Countries in the region should, "with a spirit of openness and tolerance and in a step-by-step manner, work for consensus and move toward the long-term goal of establishing an East Asian community, while having due respect for diversity", Wen told leaders at the East Asia summit yesterday.

Ten documents, ranging from deepening cooperation in disaster relief to intellectual property rights protection, were signed yesterday.

Thai Prime Minister Abhisit Vejjajiva, the host and current chair of the ASEAN presidency, urged ASEAN countries to get closer to become more influential in the international community.

"Over the past year we have proven that ASEAN continues to move forward. We have risen to the challenges of the times," Abhisit told a press conference yesterday, noting the grouping is ambitious in creating a community like the European Union by 2015 among its 10 member states.

Similarly, Japan and Australia also pushed competing visions for forming an East Asian bloc.

Japanese Prime Minister Yukio Hatoyama, who during his campaign promised to create a more equal partnership with the United States, said he wanted to promote Asian cooperation in free trade agreements, finance, currency, energy, environment and disaster relief.

The purpose of Australian Prime Minister Kevin Rudd's Asia-Pacific Community would be to "cooperate on economic, political and security matters and dispel notions that a conflict in Asia may be inevitable," according to Bloomberg News.

"What I detect across the region is an openness to a discussion about how we evolve our regional architecture into the future," Rudd was quoted as saying by AAP news agency.

Wide divisions remain

Experts said the economic turmoil has pushed Asian and Pacific countries closer in order to face global challenges, but noted that countries in the region are still widely divided.

"ASEAN's regional integration is going on, but the countries have too many differences, raging from political systems and culture to religion. That makes it more difficult for us to set up a EU-style group in the region," said Su Hao, director of the Center for Strategic and Conflict Management with the China Foreign Affairs University.

Kavi Chongkittavorn, former assistant to the ASEAN secretary-general, said the group is divided along "ideological and generational lines" that have left it polarized on issues like human rights, political intervention and territorial disputes.

"They have to catch up to new political concepts, or the whole thing will crumble," Kavi said.

Since opening on Friday, the 15th ASEAN summit saw disagreements among member nations that overshadowed the meeting's theme - enhancing connectivity - and raised questions on how unified the bloc truly is.

Poor attendance marred the start of the meeting, when leaders from some of the largest Southeast Asian countries, including Indonesia, Malaysia and the Philippines, did not show up for the opening ceremony on Friday, citing reasons ranging from weather disturbances to domestic obligations.

Despite its goal of creating a community, ASEAN's main challenge in recent months has been to dampen long-running conflicts and disagreements.

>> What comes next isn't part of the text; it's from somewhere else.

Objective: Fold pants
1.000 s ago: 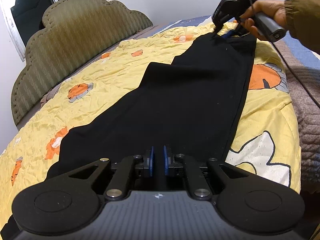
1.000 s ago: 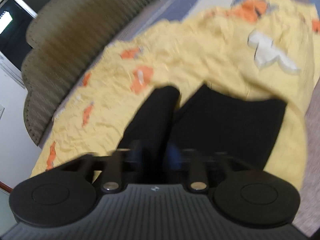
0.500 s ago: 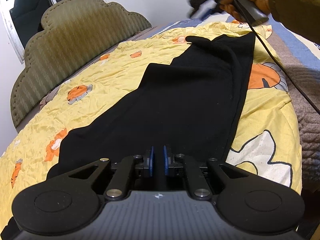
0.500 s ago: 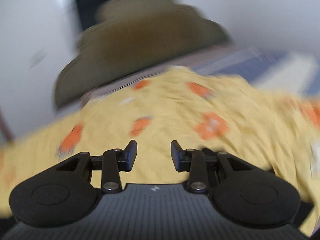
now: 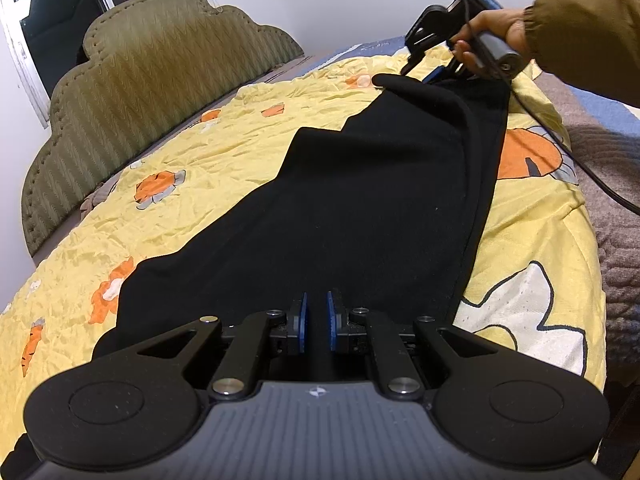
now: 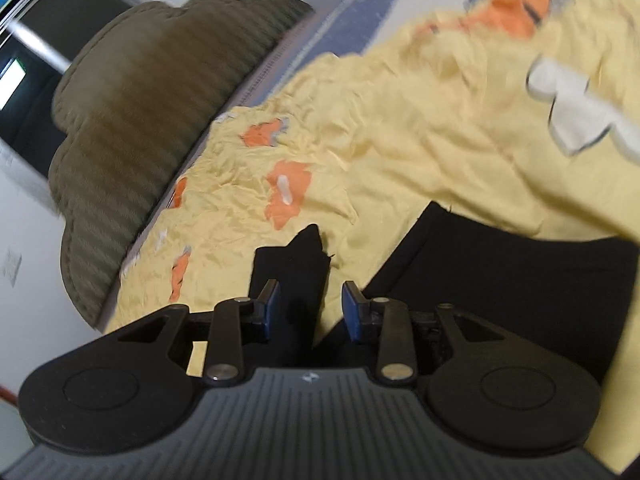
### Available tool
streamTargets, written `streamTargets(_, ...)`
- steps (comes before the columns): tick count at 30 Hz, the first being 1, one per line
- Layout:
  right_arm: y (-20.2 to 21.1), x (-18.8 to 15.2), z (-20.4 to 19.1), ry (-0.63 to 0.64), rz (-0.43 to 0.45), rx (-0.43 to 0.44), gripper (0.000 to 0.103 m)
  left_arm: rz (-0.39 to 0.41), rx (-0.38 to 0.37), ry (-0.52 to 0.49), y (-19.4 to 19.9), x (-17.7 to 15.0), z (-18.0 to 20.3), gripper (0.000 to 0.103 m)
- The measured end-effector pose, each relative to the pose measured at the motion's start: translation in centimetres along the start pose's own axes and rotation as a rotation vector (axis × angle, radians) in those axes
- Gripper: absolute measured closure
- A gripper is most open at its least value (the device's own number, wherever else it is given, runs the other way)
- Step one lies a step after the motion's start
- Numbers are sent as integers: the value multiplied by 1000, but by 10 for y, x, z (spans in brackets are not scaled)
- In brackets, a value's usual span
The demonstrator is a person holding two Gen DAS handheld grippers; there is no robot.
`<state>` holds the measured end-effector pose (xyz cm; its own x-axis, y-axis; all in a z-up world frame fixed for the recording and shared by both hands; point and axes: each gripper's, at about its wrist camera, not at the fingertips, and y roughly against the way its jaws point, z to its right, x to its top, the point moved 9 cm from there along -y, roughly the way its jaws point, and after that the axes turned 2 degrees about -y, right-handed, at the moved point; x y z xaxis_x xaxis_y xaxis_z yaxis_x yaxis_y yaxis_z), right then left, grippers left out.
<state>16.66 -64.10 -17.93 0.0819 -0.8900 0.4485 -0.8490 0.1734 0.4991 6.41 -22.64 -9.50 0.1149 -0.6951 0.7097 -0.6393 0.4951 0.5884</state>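
Across the middle of the left wrist view, the black pants (image 5: 360,200) lie lengthwise on the yellow bedspread (image 5: 208,184), legs apparently stacked. We clamp one end in the left gripper (image 5: 315,322); our right gripper (image 6: 311,310), fingers spread, straddles the other. Crosswise folds remain.

Black pants (image 5: 360,200); yellow bedsheet (image 5: 208,184) with orange flower prints and a white shape; olive-green striped headboard (image 5: 152,72); grey-brown quilted blanket (image 5: 616,208); blue pads on black fingers (image 5: 301,322); olive sleeve (image 5: 588,36).
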Motion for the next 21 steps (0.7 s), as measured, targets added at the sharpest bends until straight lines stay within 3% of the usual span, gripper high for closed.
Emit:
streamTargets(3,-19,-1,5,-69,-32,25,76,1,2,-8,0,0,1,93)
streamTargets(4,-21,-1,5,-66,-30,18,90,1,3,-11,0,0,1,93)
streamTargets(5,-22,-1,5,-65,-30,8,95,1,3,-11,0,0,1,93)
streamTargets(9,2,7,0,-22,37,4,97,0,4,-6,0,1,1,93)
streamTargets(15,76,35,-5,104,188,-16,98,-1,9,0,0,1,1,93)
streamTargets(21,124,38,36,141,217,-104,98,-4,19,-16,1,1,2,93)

Relations between Thailand and Cambodia have worsened over a border dispute near an ancient hilltop temple, Preah Vihear. Over the past year, troops in the border area have skirmished several times, leaving seven people dead, according to the International Herald Tribune.

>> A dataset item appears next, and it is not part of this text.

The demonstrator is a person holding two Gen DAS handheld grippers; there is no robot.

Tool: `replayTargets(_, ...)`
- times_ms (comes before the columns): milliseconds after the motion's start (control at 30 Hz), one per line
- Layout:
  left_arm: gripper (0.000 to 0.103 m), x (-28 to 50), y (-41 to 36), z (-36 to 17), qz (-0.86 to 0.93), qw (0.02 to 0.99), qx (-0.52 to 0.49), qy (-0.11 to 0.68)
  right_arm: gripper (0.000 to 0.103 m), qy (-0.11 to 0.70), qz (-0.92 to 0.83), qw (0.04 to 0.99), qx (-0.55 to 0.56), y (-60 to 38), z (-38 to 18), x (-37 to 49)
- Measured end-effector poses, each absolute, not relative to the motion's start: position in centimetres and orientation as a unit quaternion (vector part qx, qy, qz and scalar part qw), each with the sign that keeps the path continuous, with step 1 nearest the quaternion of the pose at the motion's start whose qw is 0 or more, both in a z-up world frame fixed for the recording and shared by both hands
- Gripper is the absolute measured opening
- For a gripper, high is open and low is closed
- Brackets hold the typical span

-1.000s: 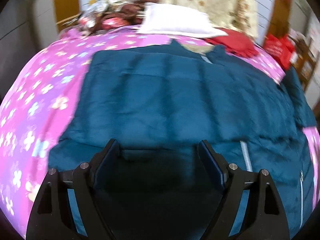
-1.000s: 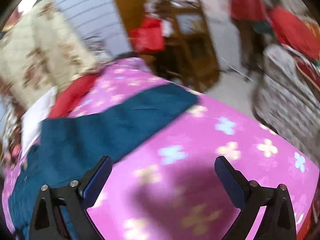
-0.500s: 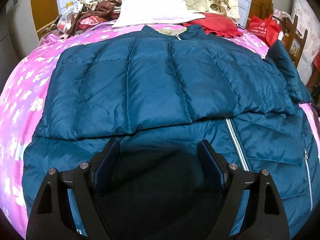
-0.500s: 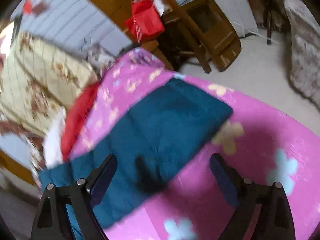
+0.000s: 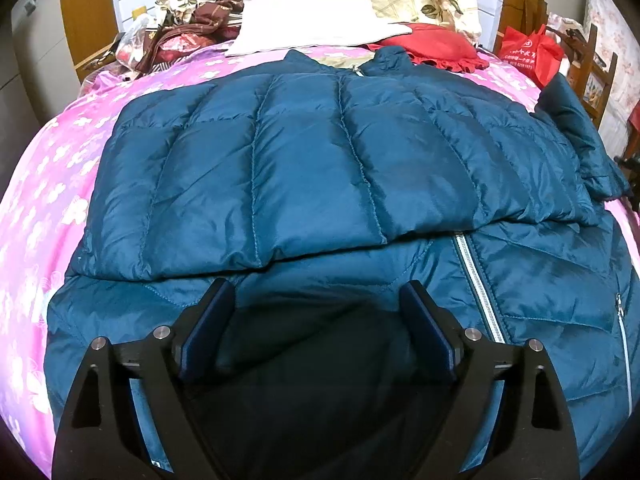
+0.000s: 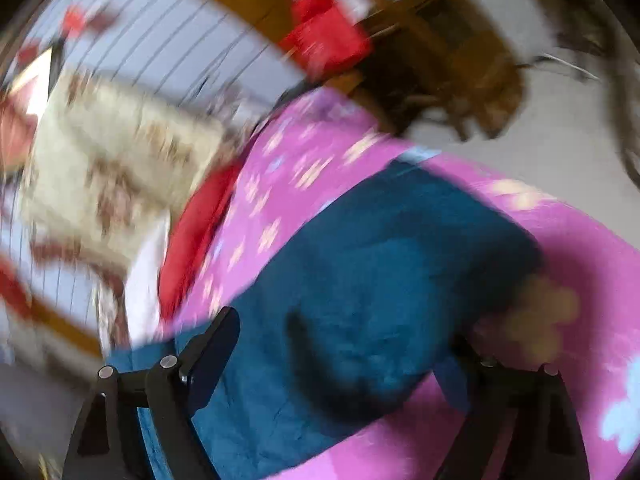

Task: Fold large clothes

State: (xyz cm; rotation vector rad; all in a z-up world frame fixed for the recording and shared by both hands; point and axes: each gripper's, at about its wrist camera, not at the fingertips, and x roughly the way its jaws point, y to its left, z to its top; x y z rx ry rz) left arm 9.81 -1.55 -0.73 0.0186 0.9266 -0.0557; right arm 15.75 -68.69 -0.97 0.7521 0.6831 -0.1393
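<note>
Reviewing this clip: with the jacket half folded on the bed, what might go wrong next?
1. The puffy folded panel of the teal down jacket may spring back open, since the left gripper is open above it, holding nothing.
2. The outstretched sleeve lies near the bed edge; the open right gripper, its view blurred, could miss it or push it off.

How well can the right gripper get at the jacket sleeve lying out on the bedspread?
Probably yes. The right gripper is open, and the sleeve lies flat on the bedspread just ahead of its fingers with nothing on top. The view is blurred, so contact is unclear.
</note>
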Motion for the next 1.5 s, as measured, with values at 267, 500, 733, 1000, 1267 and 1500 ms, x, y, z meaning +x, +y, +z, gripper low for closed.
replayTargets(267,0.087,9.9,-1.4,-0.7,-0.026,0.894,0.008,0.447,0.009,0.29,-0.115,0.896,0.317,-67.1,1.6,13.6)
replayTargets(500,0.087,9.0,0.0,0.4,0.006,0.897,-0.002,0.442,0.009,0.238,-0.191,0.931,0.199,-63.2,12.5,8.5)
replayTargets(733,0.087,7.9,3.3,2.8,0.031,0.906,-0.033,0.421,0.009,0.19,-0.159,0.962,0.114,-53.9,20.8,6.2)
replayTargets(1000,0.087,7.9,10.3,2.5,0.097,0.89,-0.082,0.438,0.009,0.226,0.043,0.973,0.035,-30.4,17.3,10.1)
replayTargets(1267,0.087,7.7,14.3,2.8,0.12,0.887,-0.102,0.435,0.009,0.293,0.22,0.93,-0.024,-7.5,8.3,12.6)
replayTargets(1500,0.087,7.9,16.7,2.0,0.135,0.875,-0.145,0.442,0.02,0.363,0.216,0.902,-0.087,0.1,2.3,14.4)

Protesters on Saturday threatened to surround the Cambodian Embassy in Bangkok next month unless Cambodian Prime Minister Hun Sen withdraws his troops and removes the Cambodian community from the temple.

Soon after his arrival into Hua Hin, Hun Sen was involved in verbal saber rattling with Abhisit over ousted former Thai prime minister Thaksin Shinawatra.

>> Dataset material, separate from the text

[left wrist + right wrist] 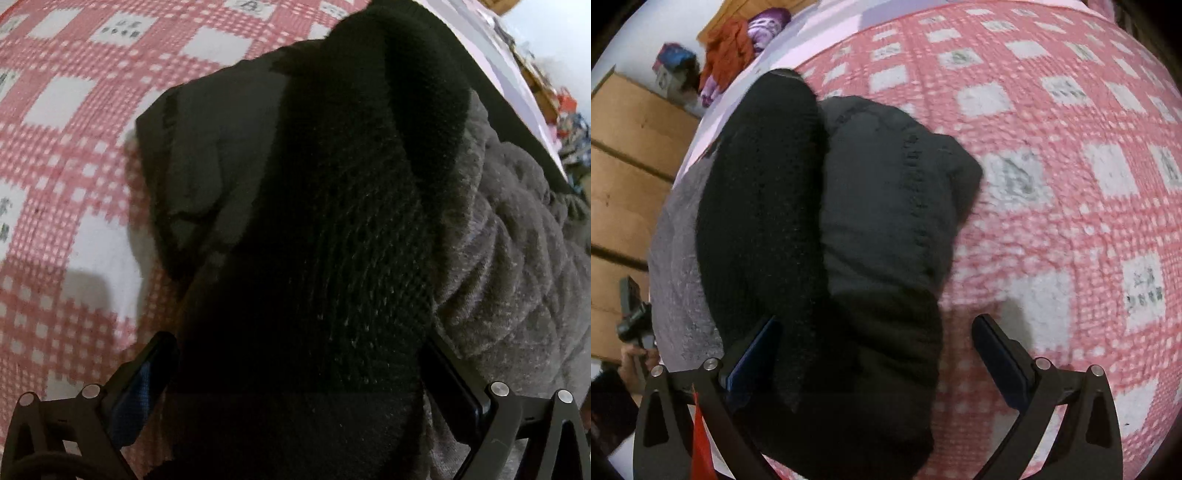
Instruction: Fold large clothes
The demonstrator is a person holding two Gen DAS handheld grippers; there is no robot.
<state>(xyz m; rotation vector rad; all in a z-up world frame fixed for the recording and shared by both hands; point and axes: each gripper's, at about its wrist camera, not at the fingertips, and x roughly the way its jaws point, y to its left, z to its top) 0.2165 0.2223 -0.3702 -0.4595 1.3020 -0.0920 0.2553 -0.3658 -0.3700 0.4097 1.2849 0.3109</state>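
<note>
A large black jacket with a black knit cuff or collar and grey fleece lining lies bunched on a pink-and-white checked bedspread. In the left wrist view the knit part (332, 229) runs down between my left gripper's (299, 354) wide-apart fingers; the grey lining (517, 258) spreads to the right. In the right wrist view the black jacket (871, 221) fills the gap of my right gripper (875, 332), whose fingers stand wide apart, the right finger (997, 350) clear of the cloth. Neither gripper pinches the cloth.
The checked bedspread (1052, 184) covers the bed to the right; it also shows in the left wrist view (66, 184). Cardboard boxes (624, 155) and orange and purple clothes (731, 51) lie beyond the bed's left edge. Clutter (565, 110) lies past the far edge.
</note>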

Hun Sen said on Friday that Thaksin would be allowed to stay in Cambodia and may even serve as his economic adviser. Abhisit responded, saying Hun Sen should "help the meeting reach its goals", but "don't allow anybody to use you as a pawn".

"Establishing an East Asia community will be a long-term goal. But at least the countries have realized the need to cooperate and have taken concrete steps such as setting up a free trade area. We must remain patient," Su Hao said.